¿Apropiado para Linkedin?

Esto no es para Linkedin y lo sabesEl otro día leí este artículo sobre la polémica foto en bikini de una modelo, compartida en LinkedIn. Hace poco también, una compañera me mostraba este el perfil de un tal Don Importante y yo misma observo diariamente entre las notificaciones de esta red social, contenido compartido que poco o nada tiene que ver con el pretendido posicionamiento profesional de esta herramienta. Veo que empieza a inundarse con frasecitas de optimismo algo pánfilo y acertijos simplones, cuyo reclamo es la fórmula mágica para convertir a los mediocres acertantes en superdotados en serie.

Creo que las redes sociales son sencillamente el resultado del uso que hacemos de ellas.

Lo que LinkedIn establece sobre el tipo de contenido a compartir queda reflejado en este escueto: “Recuerda ser profesional y no publicar nada que se preste a malinterpretaciones, que sea fraudulento, obsceno, amenazador, que incite al odio, difamatorio, discriminatorio o ilegal”.  Pero, claro, depende de las interpretaciones de cada quien para dotar de significado a la palabra ‘profesional’. Yo lo que veo es que cada vez se publican y comparten más chorradas.

En las sesiones formativas sobre el uso de redes sociales profesionales a la hora de difundir nuestro mensaje profesional, hago hincapié en que cada una de ellas tiene un registro, su propio lenguaje y sus propias reglas del juego. La calidad de cómo me comporto en cada una de ellas es importante (tanto si genero contenido propio  o interactúo a partir del contenido de terceros). Un rayo de luz, entre tanta tontería  -textos plagiados o archicompartidos; vídeos de gatitos, etc.-, se agradece; aunque cada vez resulte más difícil encontrarlo.

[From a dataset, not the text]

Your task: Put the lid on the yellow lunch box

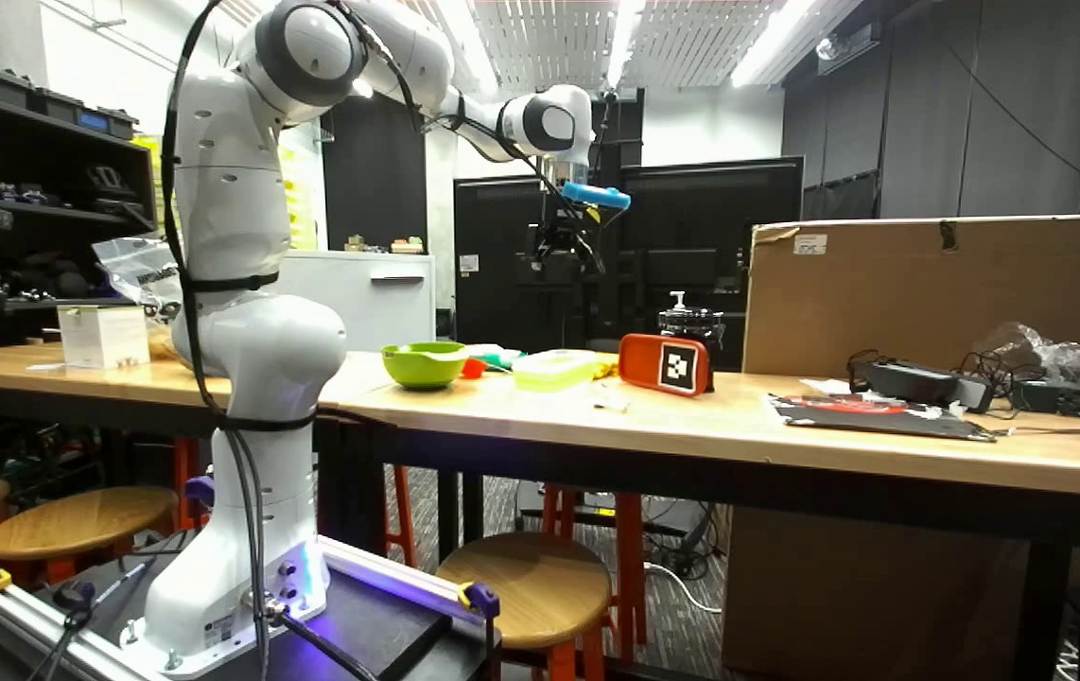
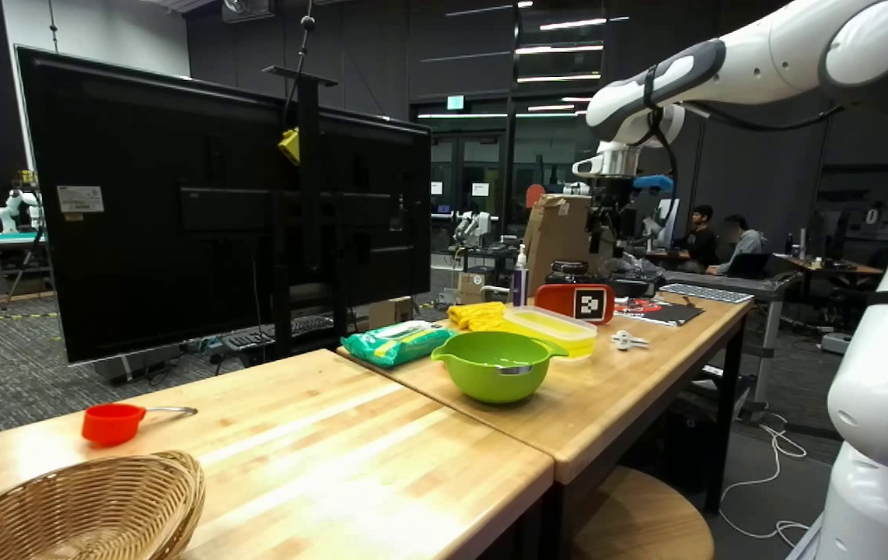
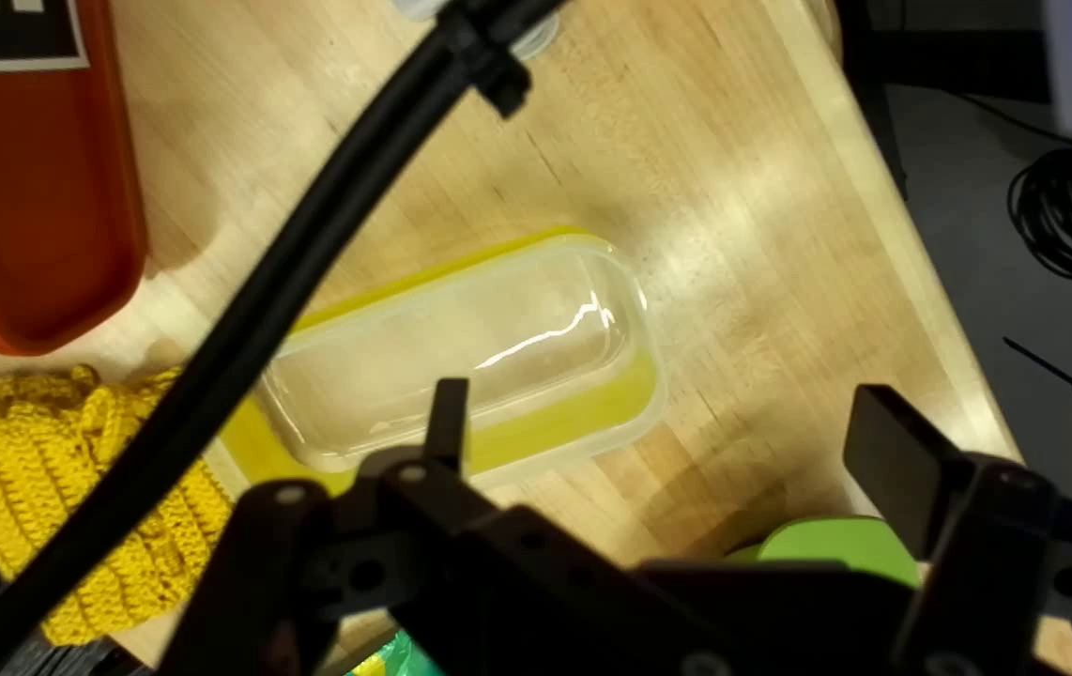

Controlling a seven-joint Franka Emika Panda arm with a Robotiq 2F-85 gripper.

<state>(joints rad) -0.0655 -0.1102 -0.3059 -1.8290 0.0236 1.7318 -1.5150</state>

Mi ritmo de publicación de contenido e interacción en redes sociales es mucho menor ahora que hace un año y que hace dos. Y creo que no soy la única. Muchas personas, profesionales que han querido utilizar el potencial de Internet como altavoz de su mensaje, pero también como vía de acceso a un conocimiento enriquecedor, empiezan a estar cansados de dedicar tiempo y esfuerzo a una tarea, cuyos resultados quedan ocultos bajo la maraña de estupideces, memes y frases de ‘Todo a cien’.

No sé si el siguiente paso es crear nuevas herramientas que permitan acceder de una forma más eficiente al contenido y a las personas con las que queremos conectar, o basta con mejorar las existentes. Quizá sea necesario realizar un ejercicio de responsabilidad personal, a la hora de publicar, compartir, alabar, posicionarse sin datos, pasar de legos a expertos en cinco minutos, por obra y gracia del engagement mal entendido. Que algo se comparta muchas veces no le otorga calidad, sencillamente lo hace viral. Si acaso, meme.

Experto en Meme Media

Yo meme conmigo...

Yo meme conmigo…

Todo está en Internet, es la herramienta que –supuestamente- ha hecho posible la democratización del conocimiento. Pero a veces tengo la sensación de que, en el día a día, lo único que conseguimos con ese fast food de contenidos, es perder el foco y contentarnos con lo anecdótico: nos quedamos en el meme.

Por ejemplo, mi campo profesional es la Comunicación y por tanto, me interesa el Social Media. Decido formarme, a sabiendas de que hacer un curso, por muy completo, extenso y práctico que sea, no me va a librar de seguir actualizando ese aprendizaje de manera constante.

Y ahí es donde empieza el caos. Hay millones de opciones: más cursos; canales especializados; blogs; tutoriales, ebooks… El problema es la selección y organización de todo ese contenido que –en teoría- me permite estar al día y ofrecer el mejor servicio posible en mi terreno profesional.

Encontrar formación e información útil, que no sea más de lo mismo, pero reformulado (lo que yo llamo contenido Frankenstein), que vaya más allá de unas recomendaciones, un listado de aplicaciones, una infografía o un puñado de frases ingeniosas resulta más complicado que llegar a tocarse la nariz con la punta de la lengua.

Igual es que tengo el día gruñón, pero me da la sensación de que, en esa carrera por ser el primero, por ser diferente, por tener presencia en todas partes, por hacer dinero rápido (aunque sea poco)…, se confunde la calidad con la cantidad. Y eso, no solo devalúa nuestro trabajo, sino que dificulta el acceso a una mejora continua real (que no esté basada en títulos de feria o nombres raros en el perfil profesional) con la que poner en valor nuestro propio conocimiento, más allá de meme.